Wednesday, 8 February 2017

Meet the participants of the #LlandeiloBookFair / #LlandeiloLItFest 2017 : Kathy Miles

Welcome to this blog and to Llandeilo Kathy. We're very happy that you could join us this year. Please tell us about the books you'll be bringing to the book fair

I'll be bringing my two latest poetry collections The Shadow House and Gardening With Deer to the Llandeilo Book Fair. Gardening With Deer was published in 2016, and represents a considerable shift in style and subject-matter from my previous collections. Whilst I have a continuing interest in the landscape – both urban and rural – and in some senses would describe myself as a 'landscape poet',  since giving up my day job I have been able to develop my other passions for  archaeology, history, astronomy and science, all of which have fed into my poetry. I like to explore and write in 'other voices', whether it is from the perspective of an historical or literary character, an animal, or even a non-animate object. I love the intense research involved in this process, and the chance to broaden my knowledge and learn new things. My poem Re-Entry, for example, which is about the astronauts' return from the Apollo 11 Moon Mission, gave me the opportunity to read the NASA voice-transcripts from the mission, and opened up a whole new world of language and imagery. Of all my three poetry collections, I think I am the most proud of Gardening With Deer because I felt I had been able to marry these diverse interests together in a much better and more mature way than in my previous books.

Why did you decide to come to the Llandeilo Book Fair?

Well, the obvious answer to this is to sell books! It is not easy for a poet to flog their wares on the open market. There are a lot of extremely good and prolific poets out there, all publishing amazing work, and the buying public would very much prefer to purchase a good novel than a book of poetry: in the main, poetry tends to be bought by other poets. Publishers also expect you to try and sell your books, and to be proactive in obtaining readings and other events where you can showcase your work. I had already attended both the Carmarthen and Tenby Book Fairs, and enjoyed them very much, but wanted to come to Llandeilo because I had heard great reports of the Christmas Book Fair which I had been unable to attend.

Do you have a special connection to Wales?

I have lived in Wales since 1972, but I would say I was a typical 'Liverpool Welsh', having been born in the city of mixed Irish/Welsh ancestry. Part of my decision to come to a Welsh university was because I felt a very strong connection to Wales and to its history and culture. I don't speak Welsh, but grew up among relatives who were Welsh speaking, and so I always felt an affinity with that side of my heritage.

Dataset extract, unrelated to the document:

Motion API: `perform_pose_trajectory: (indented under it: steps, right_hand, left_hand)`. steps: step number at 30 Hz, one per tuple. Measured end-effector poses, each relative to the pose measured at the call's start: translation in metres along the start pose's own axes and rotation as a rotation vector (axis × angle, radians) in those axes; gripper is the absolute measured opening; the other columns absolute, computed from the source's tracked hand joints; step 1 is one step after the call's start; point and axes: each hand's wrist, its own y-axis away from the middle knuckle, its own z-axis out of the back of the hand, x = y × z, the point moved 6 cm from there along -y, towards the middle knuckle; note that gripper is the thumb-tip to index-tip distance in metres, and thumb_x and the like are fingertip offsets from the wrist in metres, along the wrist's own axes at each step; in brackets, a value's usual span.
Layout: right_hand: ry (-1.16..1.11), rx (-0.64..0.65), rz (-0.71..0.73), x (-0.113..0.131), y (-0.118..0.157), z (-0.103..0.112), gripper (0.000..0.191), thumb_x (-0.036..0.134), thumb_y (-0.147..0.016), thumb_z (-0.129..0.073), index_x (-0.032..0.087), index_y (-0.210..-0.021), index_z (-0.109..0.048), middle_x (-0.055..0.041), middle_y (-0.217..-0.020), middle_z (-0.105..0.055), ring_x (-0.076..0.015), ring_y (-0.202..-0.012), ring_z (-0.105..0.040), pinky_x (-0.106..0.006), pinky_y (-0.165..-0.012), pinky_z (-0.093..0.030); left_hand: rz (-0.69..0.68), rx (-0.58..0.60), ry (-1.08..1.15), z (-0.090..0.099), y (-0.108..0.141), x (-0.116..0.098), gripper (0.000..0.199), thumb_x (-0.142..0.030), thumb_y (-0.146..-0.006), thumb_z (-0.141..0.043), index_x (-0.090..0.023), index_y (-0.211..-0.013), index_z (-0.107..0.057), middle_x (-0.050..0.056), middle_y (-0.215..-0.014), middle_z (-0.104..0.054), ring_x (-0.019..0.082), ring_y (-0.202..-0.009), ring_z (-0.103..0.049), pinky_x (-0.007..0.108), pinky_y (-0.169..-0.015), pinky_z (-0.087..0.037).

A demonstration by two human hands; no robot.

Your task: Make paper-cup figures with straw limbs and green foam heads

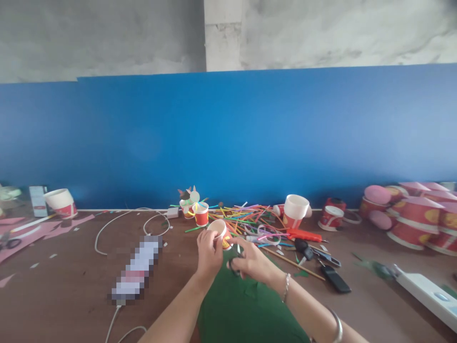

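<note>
Near the middle of the table, my left hand (209,252) is closed around a red and white paper cup (217,227), its open rim facing up and tilted toward me. My right hand (253,261) has its fingers through the dark handles of a pair of scissors (234,267). The scissors are close to the cup's right side; whether the blades touch it is hard to make out. A dark green sheet (246,309) lies beneath both hands.
Behind the cup spread many coloured strips (246,216). To the right are a paper cup (295,212), an orange-red glue gun (304,235), keys (303,248) and stacked cups (414,219). A blurred-out phone (137,269) with a cable lies left. A blue partition (228,138) stands behind.
</note>
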Motion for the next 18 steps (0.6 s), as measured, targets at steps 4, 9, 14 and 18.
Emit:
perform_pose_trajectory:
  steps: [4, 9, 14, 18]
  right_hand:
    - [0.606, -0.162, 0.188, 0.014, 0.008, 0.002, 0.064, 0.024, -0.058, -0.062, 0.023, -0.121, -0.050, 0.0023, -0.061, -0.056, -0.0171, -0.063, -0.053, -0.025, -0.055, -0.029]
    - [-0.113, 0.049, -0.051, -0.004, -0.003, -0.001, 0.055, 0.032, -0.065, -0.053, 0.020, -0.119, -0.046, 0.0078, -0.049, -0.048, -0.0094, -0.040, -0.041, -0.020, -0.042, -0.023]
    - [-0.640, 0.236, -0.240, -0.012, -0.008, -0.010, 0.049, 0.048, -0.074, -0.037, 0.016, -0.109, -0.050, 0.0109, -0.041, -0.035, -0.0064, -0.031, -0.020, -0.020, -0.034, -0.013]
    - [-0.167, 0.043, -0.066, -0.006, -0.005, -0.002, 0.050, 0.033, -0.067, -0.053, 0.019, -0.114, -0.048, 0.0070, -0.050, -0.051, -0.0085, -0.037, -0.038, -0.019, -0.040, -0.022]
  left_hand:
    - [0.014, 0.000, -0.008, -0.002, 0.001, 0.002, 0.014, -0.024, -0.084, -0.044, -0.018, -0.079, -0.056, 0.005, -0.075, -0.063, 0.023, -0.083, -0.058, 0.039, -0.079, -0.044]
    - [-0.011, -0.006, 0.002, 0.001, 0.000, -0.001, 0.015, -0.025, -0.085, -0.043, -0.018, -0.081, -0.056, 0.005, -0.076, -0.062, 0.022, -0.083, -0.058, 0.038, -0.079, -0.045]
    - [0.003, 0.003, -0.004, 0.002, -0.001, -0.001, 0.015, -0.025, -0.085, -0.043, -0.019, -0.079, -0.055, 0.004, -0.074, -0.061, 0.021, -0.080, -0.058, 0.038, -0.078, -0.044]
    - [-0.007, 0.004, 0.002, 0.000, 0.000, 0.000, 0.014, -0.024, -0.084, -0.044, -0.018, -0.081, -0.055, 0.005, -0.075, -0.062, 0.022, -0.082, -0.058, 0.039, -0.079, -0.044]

What is your personal background?

I first came to Wales to do a BA in English Literature at Lampeter (now the University of Wales, Trinity Saint David), and then worked in the university library there for many years. I gave up my job in 2014 to do an MA in Creative Writing at the university, and now work as a full-time writer. Apart from writing, I am a keen gardener. My partner and I have a garden with a large pond, which attracts frogs, dragonflies, and a raft of wild mallards who fly up from Aberaeron to rampage round the flower beds. We also have visiting badgers, foxes, and hedgehogs. It's a perfect life for a poet!

Who are your favourite authors?

An impossible question to answer! My favourite writers are those that I happen to be reading at the time, whether it's Seamus Heaney, Garcia Lorca, Elizabeth Bishop or Mary Oliver. I read poetry all the time: current favourites are Jo Shapcott, Alice Oswald, Katrina Naomi and Paul Henry, simply because those are the ones I currently have open on my bedside table. I've just finished Cynan Jones' latest book Cove, which is simply stunning. I also love the work of James Rebanks and John Lewis-Stempel. I think, though, that in terms of the novel, Kazuo Ishiguro is the one that I go back to time and time again, for the sheer beauty of his language.